Stop Baptist Predators
June 3, 2009

http://stopbaptistpredators.blogspot.com/2009/06/hottest-places-in-hell.html

Auguste Rodin’s sculpture "The Thinker" was originally created as a small part of a larger whole called “The Gates of Hell.” It contains over 180 figures, most of them writhing and distorted, but directly above the doors sits an apparently serene man, lost in thought. This figure was said to represent the Italian poet Dante Alighieri, contemplating his vision of hell in "The Inferno." Eventually, Rodin presented "The Thinker" as a much larger independent work.

“The hottest places in hell are reserved for those who, in times of moral crisis, preserve their neutrality.”

This quote is usually attributed to the Italian poet, Dante Alighieri. It’s a loose translation from Dante’s Inferno.

That was one of those things they made me read in school, and I wound up loving it. It’s just an allegorical tale, but it’s very visual. And since I grew up in a hellfire & brimstone sort of church, Dante’s visual metaphors were the sort that I could easily latch onto.

In Dante’s Inferno, people at various levels of hell are afflicted by their own chief sin. They’re people who tried to justify and rationalize their sins, and who are unrepentant.

Dante lived in the 14th century, but if he could have looked into the future, I can’t help but wonder whether he might have placed Southern Baptist officials inside that metaphorical “hottest place.”

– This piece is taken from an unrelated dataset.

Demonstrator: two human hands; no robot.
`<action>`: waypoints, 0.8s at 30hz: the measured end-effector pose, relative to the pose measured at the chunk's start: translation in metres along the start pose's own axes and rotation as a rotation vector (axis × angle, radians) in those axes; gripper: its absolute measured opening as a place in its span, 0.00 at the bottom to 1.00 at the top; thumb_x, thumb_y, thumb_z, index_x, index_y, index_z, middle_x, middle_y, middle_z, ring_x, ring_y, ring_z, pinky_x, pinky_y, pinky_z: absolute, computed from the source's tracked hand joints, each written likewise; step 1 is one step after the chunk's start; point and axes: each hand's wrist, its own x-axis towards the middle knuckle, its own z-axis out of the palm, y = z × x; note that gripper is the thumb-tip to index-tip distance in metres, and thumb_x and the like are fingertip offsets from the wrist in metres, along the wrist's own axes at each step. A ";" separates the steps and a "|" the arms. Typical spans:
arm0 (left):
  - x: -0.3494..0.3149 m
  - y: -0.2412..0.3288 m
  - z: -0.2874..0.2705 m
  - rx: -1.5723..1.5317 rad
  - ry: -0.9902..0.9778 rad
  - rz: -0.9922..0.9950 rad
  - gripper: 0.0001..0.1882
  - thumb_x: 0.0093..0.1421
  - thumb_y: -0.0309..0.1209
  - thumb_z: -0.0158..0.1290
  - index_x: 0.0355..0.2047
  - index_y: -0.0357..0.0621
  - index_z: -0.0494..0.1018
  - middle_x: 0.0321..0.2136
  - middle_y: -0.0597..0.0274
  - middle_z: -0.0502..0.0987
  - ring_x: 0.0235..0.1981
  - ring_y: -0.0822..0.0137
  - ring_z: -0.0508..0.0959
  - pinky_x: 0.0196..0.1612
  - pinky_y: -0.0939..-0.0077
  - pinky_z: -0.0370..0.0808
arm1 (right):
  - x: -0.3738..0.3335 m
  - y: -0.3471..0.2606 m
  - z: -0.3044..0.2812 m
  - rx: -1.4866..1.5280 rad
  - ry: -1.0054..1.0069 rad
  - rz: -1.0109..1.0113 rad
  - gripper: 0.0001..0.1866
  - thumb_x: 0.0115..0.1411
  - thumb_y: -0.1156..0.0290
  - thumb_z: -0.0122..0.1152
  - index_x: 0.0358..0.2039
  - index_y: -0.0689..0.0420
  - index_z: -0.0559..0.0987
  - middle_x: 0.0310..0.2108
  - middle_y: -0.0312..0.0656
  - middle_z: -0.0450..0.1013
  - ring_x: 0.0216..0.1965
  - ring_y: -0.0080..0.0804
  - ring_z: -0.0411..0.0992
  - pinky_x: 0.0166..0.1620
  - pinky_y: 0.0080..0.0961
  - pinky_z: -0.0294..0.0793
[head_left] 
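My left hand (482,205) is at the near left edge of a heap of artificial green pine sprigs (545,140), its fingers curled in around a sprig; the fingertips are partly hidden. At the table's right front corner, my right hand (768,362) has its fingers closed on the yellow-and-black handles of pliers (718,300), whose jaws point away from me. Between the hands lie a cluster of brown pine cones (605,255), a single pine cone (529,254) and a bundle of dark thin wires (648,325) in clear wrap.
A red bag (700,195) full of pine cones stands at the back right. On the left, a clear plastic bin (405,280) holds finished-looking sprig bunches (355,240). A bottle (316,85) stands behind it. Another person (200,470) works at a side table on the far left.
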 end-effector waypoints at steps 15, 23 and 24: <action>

After all, Southern Baptist officials have done a pretty darn good job of ducking moral responsibility on clergy sex abuse, haven’t they?

Even with all the massive resources that they could bring to bear on the crisis, they choose instead to stand on the sidelines.

“Congregational autonomy,” is their mantra. It’s code for “not our problem.”

And by doing nothing, they assure their OWN protection. To hell with protecting kids.

These are cowards of the worst kind.

Metaphorically, these are the faces we glimpse in windows -- the faces that watch while children are carted off for molestation by Baptist clergy. Oh . . . they don’t actually see the rapes and molestations, but they know where those children are being led. They know what is happening.

And what do they do?

They pull the curtains.

With their indifferent, blind-eyed, do-nothingness, they tell clergy abuse victims “go to hell.”

But perhaps Dante would say that the hottest places are actually reserved for them.